Link Search Menu Expand Document

lakeFS Tables

lakeFS Enterprise

lakeFS Tables are currently in private preview for lakeFS Enterprise customers. Contact us to get started!

What are lakeFS Tables?

lakeFS Tables allow you to use lakeFS as a spec-compliant Apache Iceberg REST catalog, allowing Iceberg clients to manage Iceberg tables using a standard REST API.

Using lakeFS Tables, you can use lakeFS a drop-in replacement for other Iceberg catalogs like AWS Glue, Nessie, or Hive Metastore.

With lakeFS Tables, you can:

  • Manage Iceberg tables with full version control capabilities.
  • Use standard Iceberg clients and tools without modification.
  • Leverage lakeFS’s branching and merging features for managing table’s lifecycle.
  • Maintain data consistency across different environments.

Use Cases

  1. Version-Controlled Data Development:
    • Create feature branches for table schema changes or data migrations
    • Test modifications in isolation, across multiple tables
    • Merge changes safely with conflict detection
  2. Multi-Environment Management:
    • Use branches to represent different environments (dev, staging, prod)
    • Promote changes between environments through merges, with automated testing
    • Maintain consistent table schemas across environments
  3. Collaborative Data Development:
    • Multiple teams can work on different table features simultaneously
    • Maintain data quality through pre-merge validations
    • Collaborate using pull requests on changes to data and schema
  4. Manage and Govern Access to data:
    • Use the detailed built-in commit log capturing who, what and how data is changed
    • Manage access using fine grained access control to users and groups using RBAC policies
    • Rollback changes atomically and safely to reduce time-to-recover and increase system stability

Configuration

The Iceberg REST catalog API is exposed at /iceberg/api in your lakeFS server.

To use it:

  1. Enable the feature (contact us for details).
  2. Configure your Iceberg clients to use the lakeFS REST catalog endpoint.
  3. Use your lakeFS access key and secret for authentication.

Catalog Initialization Example (using pyiceberg)

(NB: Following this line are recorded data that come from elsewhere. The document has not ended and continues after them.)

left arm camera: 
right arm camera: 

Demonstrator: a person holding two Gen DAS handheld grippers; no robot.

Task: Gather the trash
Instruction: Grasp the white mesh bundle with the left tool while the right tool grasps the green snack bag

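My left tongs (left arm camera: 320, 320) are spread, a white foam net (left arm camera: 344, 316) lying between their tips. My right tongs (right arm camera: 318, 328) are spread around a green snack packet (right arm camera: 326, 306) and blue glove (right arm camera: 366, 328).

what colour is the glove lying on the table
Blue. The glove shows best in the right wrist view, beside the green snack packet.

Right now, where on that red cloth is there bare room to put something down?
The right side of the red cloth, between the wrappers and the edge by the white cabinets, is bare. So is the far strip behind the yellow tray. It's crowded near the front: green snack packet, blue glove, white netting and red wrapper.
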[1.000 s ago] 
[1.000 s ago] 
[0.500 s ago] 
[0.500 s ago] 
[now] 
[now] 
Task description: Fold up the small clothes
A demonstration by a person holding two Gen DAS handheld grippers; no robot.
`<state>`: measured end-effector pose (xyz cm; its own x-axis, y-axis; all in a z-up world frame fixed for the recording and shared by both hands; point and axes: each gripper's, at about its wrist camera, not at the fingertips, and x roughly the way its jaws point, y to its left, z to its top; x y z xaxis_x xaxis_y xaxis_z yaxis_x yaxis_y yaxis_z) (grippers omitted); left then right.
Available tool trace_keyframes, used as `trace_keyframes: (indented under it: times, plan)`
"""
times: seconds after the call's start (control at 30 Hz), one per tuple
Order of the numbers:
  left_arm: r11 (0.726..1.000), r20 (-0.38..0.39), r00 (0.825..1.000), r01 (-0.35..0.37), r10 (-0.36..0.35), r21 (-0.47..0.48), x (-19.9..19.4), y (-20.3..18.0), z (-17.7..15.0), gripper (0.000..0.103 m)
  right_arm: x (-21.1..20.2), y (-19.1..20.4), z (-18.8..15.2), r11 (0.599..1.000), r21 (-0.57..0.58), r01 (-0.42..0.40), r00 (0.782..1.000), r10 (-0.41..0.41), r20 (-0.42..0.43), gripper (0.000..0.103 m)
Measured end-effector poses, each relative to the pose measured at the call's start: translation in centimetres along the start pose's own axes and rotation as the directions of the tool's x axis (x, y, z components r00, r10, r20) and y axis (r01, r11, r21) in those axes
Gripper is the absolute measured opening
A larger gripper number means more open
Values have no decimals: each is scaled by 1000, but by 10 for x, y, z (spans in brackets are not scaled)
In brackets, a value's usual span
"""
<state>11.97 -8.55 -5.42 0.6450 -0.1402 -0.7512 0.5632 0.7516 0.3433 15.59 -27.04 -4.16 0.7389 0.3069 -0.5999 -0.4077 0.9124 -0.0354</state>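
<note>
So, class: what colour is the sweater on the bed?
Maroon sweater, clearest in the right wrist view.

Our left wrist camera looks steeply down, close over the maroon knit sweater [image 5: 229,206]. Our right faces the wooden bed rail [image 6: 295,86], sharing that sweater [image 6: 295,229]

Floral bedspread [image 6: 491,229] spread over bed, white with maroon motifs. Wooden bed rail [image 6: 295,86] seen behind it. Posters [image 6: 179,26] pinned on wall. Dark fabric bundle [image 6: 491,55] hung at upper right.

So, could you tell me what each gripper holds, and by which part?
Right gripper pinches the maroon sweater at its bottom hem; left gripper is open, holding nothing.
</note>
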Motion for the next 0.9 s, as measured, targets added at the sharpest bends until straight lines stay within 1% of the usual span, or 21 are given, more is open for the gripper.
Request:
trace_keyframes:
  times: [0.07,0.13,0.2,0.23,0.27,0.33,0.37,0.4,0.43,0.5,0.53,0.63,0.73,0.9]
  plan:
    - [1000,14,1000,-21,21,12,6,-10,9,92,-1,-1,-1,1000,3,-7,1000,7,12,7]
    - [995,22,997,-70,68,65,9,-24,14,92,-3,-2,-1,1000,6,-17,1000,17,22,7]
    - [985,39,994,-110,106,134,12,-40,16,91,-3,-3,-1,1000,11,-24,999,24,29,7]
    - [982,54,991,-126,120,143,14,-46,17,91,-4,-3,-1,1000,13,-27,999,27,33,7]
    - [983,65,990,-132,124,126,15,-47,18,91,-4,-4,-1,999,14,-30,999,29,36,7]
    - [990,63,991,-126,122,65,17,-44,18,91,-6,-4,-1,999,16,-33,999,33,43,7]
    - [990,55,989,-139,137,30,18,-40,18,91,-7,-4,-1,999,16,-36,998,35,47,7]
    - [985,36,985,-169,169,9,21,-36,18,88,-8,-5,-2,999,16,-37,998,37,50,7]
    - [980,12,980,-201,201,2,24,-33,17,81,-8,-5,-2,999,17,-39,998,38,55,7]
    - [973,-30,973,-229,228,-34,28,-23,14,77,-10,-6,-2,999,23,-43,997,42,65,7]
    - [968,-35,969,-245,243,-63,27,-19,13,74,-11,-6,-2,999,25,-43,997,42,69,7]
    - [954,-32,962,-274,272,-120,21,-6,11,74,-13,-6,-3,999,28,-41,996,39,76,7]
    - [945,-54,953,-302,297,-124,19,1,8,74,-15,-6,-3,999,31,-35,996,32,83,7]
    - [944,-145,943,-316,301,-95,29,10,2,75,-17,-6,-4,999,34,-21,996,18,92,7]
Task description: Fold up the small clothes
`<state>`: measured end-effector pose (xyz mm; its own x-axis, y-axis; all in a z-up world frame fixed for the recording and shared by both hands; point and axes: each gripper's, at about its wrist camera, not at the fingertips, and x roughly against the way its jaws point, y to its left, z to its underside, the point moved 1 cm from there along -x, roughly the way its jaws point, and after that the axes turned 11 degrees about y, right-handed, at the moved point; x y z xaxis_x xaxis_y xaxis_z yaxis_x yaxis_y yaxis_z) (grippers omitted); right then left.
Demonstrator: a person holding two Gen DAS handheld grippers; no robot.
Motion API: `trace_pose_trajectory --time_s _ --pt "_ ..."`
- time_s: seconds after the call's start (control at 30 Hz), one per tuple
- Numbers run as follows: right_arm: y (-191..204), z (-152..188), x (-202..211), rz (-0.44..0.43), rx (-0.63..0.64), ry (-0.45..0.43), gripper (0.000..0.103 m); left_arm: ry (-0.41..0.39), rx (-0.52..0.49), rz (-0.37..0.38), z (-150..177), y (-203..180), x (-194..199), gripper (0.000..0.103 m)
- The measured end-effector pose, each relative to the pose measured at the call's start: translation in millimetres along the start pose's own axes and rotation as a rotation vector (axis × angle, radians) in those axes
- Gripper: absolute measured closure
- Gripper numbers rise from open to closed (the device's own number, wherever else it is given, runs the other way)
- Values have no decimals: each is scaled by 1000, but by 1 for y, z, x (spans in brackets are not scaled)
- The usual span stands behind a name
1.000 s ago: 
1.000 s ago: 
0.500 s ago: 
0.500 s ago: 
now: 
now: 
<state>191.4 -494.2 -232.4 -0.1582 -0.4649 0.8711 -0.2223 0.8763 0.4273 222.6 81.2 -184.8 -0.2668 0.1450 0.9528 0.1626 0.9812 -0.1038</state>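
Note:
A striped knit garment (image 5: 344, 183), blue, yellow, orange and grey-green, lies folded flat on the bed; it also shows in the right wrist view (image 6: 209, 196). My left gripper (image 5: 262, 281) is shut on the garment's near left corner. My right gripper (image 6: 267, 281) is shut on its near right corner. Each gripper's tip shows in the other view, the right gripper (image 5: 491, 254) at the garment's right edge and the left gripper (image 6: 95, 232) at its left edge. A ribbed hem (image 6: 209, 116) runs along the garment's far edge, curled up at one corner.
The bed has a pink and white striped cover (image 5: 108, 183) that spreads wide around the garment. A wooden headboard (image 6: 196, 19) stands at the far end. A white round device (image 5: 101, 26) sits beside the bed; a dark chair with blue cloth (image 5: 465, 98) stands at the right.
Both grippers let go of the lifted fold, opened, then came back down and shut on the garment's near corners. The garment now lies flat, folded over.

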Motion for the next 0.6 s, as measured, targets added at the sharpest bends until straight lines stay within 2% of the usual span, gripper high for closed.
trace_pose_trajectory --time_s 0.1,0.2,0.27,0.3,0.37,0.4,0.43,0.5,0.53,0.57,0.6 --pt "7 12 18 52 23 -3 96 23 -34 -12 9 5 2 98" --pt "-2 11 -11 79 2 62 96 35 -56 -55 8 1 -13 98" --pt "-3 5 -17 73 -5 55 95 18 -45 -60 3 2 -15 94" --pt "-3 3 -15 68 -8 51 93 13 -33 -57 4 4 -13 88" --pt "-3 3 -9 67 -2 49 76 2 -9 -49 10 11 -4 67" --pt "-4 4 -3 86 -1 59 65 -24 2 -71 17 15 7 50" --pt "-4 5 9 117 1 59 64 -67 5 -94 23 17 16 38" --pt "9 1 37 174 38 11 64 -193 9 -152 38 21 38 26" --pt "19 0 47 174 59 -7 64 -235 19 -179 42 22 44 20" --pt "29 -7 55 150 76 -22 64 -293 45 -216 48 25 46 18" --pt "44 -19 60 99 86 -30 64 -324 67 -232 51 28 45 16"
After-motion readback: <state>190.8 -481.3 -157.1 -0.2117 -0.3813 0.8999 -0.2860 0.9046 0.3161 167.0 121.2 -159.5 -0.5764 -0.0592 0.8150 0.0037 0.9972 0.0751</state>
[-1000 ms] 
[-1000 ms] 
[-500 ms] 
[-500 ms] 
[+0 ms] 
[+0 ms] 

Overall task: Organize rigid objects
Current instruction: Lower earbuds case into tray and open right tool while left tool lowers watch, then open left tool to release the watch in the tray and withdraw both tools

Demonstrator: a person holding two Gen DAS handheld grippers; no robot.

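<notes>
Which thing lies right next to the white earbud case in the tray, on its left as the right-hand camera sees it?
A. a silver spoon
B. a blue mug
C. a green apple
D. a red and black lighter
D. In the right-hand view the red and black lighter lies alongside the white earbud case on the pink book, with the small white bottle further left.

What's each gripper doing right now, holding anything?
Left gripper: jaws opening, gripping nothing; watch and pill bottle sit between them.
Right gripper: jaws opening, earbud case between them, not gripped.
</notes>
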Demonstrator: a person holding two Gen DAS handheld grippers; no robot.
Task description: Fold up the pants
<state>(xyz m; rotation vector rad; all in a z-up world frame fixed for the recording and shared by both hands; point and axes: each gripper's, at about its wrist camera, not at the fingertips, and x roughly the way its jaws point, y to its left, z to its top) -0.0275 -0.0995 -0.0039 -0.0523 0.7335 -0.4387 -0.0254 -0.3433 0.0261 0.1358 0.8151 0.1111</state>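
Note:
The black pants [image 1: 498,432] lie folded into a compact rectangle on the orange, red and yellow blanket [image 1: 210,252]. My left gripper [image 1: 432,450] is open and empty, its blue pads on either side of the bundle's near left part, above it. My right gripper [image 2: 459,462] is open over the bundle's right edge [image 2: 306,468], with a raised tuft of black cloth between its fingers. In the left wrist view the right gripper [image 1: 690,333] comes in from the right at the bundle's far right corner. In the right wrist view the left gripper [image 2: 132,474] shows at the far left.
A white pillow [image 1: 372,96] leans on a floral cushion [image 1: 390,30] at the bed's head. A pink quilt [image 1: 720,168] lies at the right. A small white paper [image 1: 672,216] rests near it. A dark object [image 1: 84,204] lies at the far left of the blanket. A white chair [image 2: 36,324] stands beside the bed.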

from pyiceberg.catalog import load_catalog

catalog = RestCatalog(**{
   'uri': f'{lakefs_endpoint}/iceberg/api',
   'oauth2-server-uri': f'{lakefs_endpoint}/iceberg/api/v1/oauth/tokens',
   'credential': f'{lakefs_client_key}:{lakefs_client_secret}',
})

Example Client code

import lakefs
from pyiceberg.catalog import load_catalog

# Initialize the catalog
catalog = RestCatalog(**{
   'uri': 'https://lakefs.example.com/iceberg/api',
   'oauth2-server-uri': 'https://lakefs.example.com/iceberg/api/iceberg/api/v1/oauth/tokens',
   'credential': f'AKIAlakefs12345EXAMPLE:abc/lakefs/1234567bPxRfiCYEXAMPLEKEY',
})

# List namespaces in a branch
catalog.list_namespaces(('repo', 'main'))

# Query a table
catalog.list_tables('repo.main.inventory')
table = catalog.load_table('repo.main.inventory.books')
arrow_df = table.scan().to_arrow()
-- List tables in the iceberg catalog
USE "repo.main.inventory"; -- <repository>.<branch or reference>.<namespace>
SHOW TABLES;

-- Query a table
SELECT * FROM books LIMIT 100;

-- Switch to a different branch
USE "repo.new_branch.inventory";
SELECT * FROM books;
// Configure Spark to use the lakeFS REST catalog
spark.sql("USE my_repo.main.namespace")

// List available tables
spark.sql("SHOW TABLES").show()

// Query data with branch isolation
spark.sql("SELECT * FROM my_table").show()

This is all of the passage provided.